Two things–a bad parent is one who quit smoking pot once he crossed the state line on his way to visit his 29 day old son, drops the 29 day old child while handing him to the child’s mama to nurse around midnight thereby banging the child’s head on the crib and the hardwood floors, and then leaves the child’s mother to deal with the child by herself all night. Thankfully, my nephew was not harmed by the skull fracture and brain bleed one bit and we were able to ensure that his visits with his male sperm donor are predicated on clean drug tests and are supervised.

My mom (who is not a bad parent at all) slammed my hand in the car door, ignored my cries all the way to our friends’ house and only discovered the error of her ways when we arrived. I’m fine. She’s still not (30 years later).

Glad everyone at your house is fine!

wealhtheow
15 years ago

My dad’s friend fell off a table DIRECTLY ONTO HIS HEAD–and at the doctor’s, no less. (Obviously when he was a baby, otherwise this wouldn’t really be pertinent). Also, I came out of the bathroom a few months ago just in time to see my 5-month old pull the wrought iron fireplaces tools down on top of himself. Another friend bashed his son into the wall while winding up to throw him on the bed.
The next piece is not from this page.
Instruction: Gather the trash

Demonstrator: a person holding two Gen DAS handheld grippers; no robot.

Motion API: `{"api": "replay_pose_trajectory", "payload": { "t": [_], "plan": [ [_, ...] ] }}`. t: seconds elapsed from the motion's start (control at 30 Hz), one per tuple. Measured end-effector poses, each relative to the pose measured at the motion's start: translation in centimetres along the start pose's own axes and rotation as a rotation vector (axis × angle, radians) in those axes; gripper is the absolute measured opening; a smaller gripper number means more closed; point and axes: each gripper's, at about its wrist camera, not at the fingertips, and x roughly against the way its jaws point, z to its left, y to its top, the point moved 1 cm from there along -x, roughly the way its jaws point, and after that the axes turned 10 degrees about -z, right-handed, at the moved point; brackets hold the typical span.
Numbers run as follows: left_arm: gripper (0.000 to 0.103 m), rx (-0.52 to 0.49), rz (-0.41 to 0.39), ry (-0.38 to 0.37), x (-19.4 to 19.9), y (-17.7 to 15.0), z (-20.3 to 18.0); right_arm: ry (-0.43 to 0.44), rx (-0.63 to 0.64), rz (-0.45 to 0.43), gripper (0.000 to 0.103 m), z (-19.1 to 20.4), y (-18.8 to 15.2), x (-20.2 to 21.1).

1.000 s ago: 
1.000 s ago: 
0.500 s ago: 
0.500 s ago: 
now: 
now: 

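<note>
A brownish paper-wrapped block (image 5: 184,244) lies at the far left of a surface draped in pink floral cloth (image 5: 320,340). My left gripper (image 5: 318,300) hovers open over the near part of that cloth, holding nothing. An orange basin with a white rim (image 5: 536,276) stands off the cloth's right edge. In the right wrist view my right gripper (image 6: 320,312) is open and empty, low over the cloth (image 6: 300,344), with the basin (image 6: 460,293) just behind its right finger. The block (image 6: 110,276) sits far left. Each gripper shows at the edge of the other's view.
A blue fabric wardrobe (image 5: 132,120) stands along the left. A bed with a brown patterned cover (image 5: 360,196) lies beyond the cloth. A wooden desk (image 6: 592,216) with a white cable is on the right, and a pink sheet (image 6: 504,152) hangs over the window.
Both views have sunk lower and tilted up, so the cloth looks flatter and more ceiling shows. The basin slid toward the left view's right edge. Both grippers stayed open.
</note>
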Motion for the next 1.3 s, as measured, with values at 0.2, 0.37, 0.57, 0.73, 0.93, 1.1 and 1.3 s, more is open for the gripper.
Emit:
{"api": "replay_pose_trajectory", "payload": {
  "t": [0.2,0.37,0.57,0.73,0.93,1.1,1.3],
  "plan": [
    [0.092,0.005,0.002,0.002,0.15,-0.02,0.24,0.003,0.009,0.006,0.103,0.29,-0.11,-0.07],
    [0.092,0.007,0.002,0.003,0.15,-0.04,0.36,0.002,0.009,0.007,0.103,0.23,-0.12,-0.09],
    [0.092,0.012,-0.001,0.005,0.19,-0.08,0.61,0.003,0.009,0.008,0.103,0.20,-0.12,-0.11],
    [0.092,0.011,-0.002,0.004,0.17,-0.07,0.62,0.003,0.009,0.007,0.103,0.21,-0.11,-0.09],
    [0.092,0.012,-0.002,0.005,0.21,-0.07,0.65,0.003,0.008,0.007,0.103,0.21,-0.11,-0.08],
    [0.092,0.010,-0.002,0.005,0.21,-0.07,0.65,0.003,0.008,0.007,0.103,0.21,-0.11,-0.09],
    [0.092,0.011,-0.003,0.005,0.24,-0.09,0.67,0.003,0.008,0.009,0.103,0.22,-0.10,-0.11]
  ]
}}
We ALL do it. You’re a great mother, and Dylan is fine.

ang
ang
15 years ago

Falls and spills happen. My nephew spent an entire summer with a HUGE scrape from forehead, down the nose, all the way to the chin from taking a header down the slide. My daughter knocked out a dresser drawer full of clothes last night on the top of her foot and almost broke it. (that was her fault though. she’s 10 years old, 5’2″, and KNOWS not to dance to the Jonas Brothers on top of her bedroom furniture) Anywhoo… I was playing catch up with your entries today and honestly, the Fabulousness of Riley LICKING his cake (and your awesome parenting allowing him to do so) far, far outweigh poor little Dylan’s injury. Trust, Dylan won’t remember that, but Riley will totally brag to friends about that cake photo forevah!

Deb
Deb
15 years ago

Don’t be so hard on yourself. When my oldest (Ben) was a baby I turned my back for a few seconds while the front door was open. Remember those dangerous walkers? Ben went right out the door, head-over-heels, down the front steps. I don’t think I’ve ever felt that horrible. He was fine. I was not. My neighbors comforted me by assuring me that things like this happen to the best of parents. They were right. Trust me.